MLOps Done Right: GitGuardian's Battle-Tested Open-Source Stack

Michaël Romagné

Michaël is a Machine Learning Engineer at GitGuardian, focused on integrating advanced NLP models into the platform and implementing MLOps best practices across the company.
LinkedIn

Today's Machine Learning Engineers are no longer confined to experimental notebooks – they are architects of production-ready AI systems that drive business impact.

As hands-on developers, they need a tech stack that enables rapid experimentation and smooth deployment to production while maintaining their independence and workflow efficiency.

At GitGuardian, we leverage state-of-the-art NLP techniques to solve critical cybersecurity challenges. Our primary focus has been on reducing false positives in our Secrets Detection Engine and using contextual analysis to identify services associated with leaked secrets. To support these tasks from experimentation to launch, we’ve put together a complete MLOps stack powered by open-source technologies.

In this article, we’ll review the key pieces of our tech stack and demonstrate how they help us run repeatable experiments, work together smoothly, and manage our resources effectively. Let's go!

Building a Robust ML Experimentation Pipeline

The GitGuardian ML team's core mission is to fine-tune Transformer models to achieve the highest precision while maintaining fast inference speeds. This type of model requires substantial computing resources for effective training.

From the start, the team had identified three major pain points that were significantly impacting our development velocity and team collaboration:

Our datasets, models, and experiments were difficult to track, share, and reproduce because we didn't have version control in place.
We lacked a flexible way to visualize metrics and explore our data, making it challenging to gain actionable insights during the experimentation process.
ML Engineers spent excessive time manually configuring and setting up EC2 instances in AWS for prototype training, which led to workflow inefficiencies and reduced productivity.

To address these challenges, we needed a robust MLOps infrastructure that would streamline our workflow. After carefully evaluating various tools and approaches, we decided to build our stack around three core open-source technologies that would address these specific challenges.
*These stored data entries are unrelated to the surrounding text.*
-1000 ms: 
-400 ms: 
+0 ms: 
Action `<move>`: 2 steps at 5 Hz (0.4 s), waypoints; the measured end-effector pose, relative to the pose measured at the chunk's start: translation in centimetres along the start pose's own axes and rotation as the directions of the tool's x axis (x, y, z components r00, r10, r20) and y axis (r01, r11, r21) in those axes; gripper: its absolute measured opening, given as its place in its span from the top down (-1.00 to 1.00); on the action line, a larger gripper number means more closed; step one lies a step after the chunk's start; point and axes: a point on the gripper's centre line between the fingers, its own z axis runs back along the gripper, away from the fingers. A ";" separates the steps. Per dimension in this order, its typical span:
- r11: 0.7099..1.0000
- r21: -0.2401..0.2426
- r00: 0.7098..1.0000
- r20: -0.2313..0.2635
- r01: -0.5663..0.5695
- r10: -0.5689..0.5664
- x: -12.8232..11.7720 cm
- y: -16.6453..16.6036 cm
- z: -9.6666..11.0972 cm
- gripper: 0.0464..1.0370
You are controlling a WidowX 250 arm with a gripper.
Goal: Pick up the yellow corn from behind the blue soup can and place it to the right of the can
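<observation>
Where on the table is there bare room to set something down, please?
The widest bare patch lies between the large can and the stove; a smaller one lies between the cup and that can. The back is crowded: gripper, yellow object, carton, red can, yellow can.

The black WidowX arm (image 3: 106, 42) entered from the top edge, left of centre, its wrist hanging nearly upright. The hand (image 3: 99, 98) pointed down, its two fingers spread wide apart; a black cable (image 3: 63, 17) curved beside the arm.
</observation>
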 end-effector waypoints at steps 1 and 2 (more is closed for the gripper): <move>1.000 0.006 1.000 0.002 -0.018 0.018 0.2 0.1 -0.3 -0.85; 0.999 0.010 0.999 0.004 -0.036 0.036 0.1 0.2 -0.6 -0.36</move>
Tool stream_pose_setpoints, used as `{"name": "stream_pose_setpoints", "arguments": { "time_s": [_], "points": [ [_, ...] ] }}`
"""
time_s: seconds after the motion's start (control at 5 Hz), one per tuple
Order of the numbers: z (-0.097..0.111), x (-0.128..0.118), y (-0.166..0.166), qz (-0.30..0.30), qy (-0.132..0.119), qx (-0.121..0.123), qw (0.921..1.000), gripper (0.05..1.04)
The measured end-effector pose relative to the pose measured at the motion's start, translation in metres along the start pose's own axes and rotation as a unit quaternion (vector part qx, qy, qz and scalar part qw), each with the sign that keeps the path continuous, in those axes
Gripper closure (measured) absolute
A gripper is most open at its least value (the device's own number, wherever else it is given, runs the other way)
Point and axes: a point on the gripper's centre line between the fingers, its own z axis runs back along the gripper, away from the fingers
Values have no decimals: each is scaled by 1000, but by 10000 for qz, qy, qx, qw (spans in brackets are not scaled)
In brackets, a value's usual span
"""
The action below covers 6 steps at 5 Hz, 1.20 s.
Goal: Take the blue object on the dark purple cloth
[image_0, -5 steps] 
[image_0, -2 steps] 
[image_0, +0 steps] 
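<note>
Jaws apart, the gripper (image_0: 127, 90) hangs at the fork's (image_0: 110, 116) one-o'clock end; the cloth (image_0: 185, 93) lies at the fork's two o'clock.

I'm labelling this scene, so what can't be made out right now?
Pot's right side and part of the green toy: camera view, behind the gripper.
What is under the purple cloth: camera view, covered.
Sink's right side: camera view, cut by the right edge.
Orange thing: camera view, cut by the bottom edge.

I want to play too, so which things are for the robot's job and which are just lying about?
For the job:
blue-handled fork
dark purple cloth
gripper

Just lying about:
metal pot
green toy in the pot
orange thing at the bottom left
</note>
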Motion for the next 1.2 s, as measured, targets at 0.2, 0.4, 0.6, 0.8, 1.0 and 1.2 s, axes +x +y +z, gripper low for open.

Version Control for ML Assets with DVC

The first solution we implemented is DVC (Data Version Control), which has become essential to our experimentation pipelines. DVC lets us version datasets, model artifacts, and parameters right alongside our code, making our workflows more efficient and team collaboration smoother. As Iterative puts it simply: “DVC is Git for Data.”

A DVC pipeline lives in a dvc.yaml file:

stages:
  prepare:
    cmd: python prepare.py
    deps: 
      - prepare.py
      - data/raw/
    outs:
      - train.csv
      - test.csv
  train:
    cmd: python train.py
    deps:
      - train.py
      - train.csv
    outs:
      - model.joblib
  evaluate:
    cmd: python evaluate.py
    deps:
      - evaluate.py
      - model.joblib
      - test.csv
    metrics:
      - accuracy.json

Here’s what this typical training pipeline might look like:

DVC has a lot to offer to streamline ML workflows:

Reproducibility: Ever had that moment when you can't recreate the exact conditions that led to your best model? DVC solves this headache by tracking everything - your data, code, parameters, and dependencies - across all pipeline stages. It's like having a time machine for your experiments - you can jump back to any previous version of your model or results with just a few commands.
Pipeline modularity: With DVC, each pipeline stage is a distinct piece that you can easily swap out or modify when you need to tweak something, without rebuilding the whole thing.
Data Versioning: DVC handles the heavy lifting by storing just lightweight .dvc pointer files in Git to track only small files and references while efficiently managing your actual data files elsewhere. It's like having a smart storage system that knows exactly where everything is without bloating your repository.
Caching: DVC's caching is smart enough to know what's already been computed and only runs what's necessary - saving you precious time and computing resources.
Collaboration: DVC makes collaboration actually work in ML projects. Your team can share results and parameters through Git while DVC handles the big files behind the scenes.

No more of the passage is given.